## What to do
Work through the entries below and show every line in which "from" is found.

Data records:
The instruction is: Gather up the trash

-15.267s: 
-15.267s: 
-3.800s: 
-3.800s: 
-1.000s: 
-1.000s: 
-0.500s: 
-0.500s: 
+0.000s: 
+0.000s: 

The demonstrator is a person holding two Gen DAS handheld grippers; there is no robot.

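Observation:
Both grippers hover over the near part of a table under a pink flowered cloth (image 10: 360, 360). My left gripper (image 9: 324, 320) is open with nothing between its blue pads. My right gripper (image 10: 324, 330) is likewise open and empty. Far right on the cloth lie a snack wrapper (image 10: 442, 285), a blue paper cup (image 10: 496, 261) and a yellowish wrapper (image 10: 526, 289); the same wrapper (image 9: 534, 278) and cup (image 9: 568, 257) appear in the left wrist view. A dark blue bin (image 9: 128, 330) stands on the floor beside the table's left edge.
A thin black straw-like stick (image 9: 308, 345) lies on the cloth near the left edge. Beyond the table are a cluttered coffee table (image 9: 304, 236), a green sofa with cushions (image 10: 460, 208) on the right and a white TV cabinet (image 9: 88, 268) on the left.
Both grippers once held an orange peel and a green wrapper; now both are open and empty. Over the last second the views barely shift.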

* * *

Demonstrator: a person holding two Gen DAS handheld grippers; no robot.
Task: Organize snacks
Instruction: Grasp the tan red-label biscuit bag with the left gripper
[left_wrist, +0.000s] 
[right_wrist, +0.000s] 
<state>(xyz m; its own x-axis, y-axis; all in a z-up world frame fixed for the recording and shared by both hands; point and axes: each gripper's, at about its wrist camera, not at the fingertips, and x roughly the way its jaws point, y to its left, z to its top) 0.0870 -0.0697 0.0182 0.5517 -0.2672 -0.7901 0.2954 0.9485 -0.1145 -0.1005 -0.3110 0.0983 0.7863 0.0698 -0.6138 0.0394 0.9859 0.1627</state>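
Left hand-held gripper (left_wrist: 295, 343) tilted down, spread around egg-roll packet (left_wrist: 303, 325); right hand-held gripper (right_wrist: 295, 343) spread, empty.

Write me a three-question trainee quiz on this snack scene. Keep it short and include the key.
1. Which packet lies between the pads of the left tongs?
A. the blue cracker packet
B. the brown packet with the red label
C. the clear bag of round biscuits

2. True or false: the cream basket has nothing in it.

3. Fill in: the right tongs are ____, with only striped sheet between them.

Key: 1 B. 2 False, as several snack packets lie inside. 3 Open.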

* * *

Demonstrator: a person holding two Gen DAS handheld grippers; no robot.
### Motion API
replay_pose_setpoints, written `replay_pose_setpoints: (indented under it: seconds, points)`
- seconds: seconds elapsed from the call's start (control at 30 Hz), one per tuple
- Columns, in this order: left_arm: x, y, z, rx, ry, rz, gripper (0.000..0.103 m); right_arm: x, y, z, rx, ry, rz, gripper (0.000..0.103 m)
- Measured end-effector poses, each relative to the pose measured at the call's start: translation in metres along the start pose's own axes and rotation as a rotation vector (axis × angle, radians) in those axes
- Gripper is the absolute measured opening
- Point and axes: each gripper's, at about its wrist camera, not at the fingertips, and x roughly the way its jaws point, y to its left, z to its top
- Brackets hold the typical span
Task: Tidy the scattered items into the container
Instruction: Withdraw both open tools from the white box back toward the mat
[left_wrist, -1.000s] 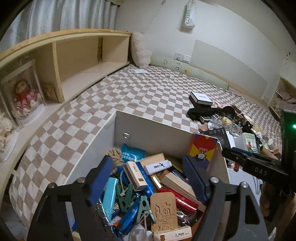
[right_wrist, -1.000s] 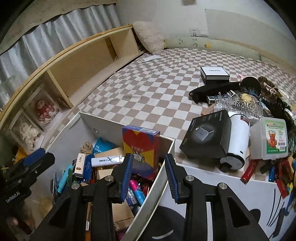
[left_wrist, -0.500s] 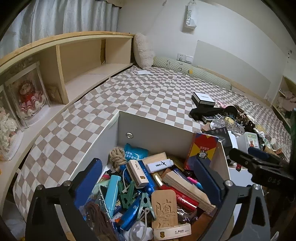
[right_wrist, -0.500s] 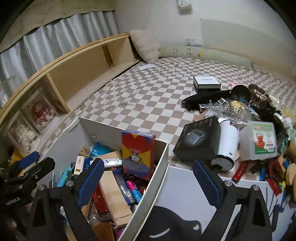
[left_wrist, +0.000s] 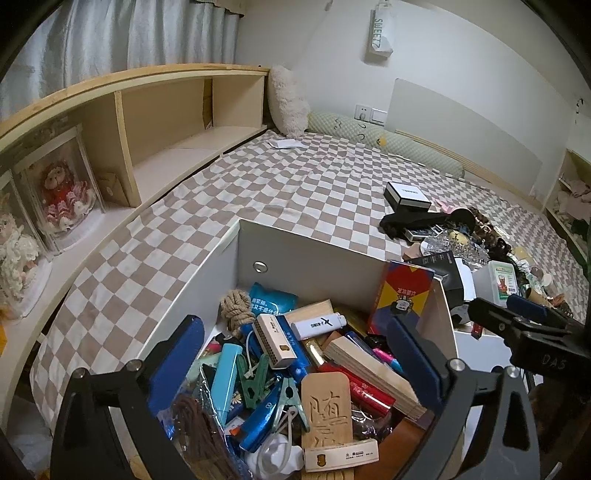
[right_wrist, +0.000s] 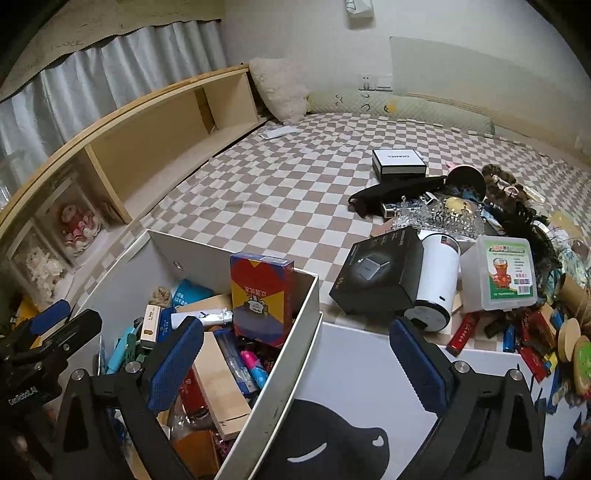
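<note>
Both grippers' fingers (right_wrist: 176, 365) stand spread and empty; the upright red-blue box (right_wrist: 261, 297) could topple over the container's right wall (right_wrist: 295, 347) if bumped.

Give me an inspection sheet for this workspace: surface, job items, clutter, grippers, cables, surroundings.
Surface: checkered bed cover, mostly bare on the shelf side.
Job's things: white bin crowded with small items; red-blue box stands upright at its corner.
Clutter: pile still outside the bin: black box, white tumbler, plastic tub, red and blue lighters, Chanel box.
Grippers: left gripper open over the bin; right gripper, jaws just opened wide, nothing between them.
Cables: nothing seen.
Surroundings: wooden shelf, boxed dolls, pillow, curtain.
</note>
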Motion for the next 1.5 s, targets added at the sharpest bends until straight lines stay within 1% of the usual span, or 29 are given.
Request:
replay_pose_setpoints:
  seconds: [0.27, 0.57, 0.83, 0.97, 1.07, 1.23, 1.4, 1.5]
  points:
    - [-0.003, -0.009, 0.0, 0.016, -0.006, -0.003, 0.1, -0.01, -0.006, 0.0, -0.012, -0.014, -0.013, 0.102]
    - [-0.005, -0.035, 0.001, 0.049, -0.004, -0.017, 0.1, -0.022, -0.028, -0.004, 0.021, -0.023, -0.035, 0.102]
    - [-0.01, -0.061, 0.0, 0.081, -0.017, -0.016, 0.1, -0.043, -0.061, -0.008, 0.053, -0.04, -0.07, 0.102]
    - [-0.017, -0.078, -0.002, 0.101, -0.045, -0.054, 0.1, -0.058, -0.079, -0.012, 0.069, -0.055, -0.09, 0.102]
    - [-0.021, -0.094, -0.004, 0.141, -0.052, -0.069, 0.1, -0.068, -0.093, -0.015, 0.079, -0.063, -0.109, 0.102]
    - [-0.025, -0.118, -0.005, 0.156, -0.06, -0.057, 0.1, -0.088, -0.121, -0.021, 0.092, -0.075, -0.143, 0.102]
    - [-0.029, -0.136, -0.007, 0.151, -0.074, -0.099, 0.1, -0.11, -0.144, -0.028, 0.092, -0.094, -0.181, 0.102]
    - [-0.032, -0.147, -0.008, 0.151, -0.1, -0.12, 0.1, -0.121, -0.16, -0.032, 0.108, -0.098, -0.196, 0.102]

## Solution
- seconds: seconds elapsed from the call's start (control at 30 Hz), one per tuple
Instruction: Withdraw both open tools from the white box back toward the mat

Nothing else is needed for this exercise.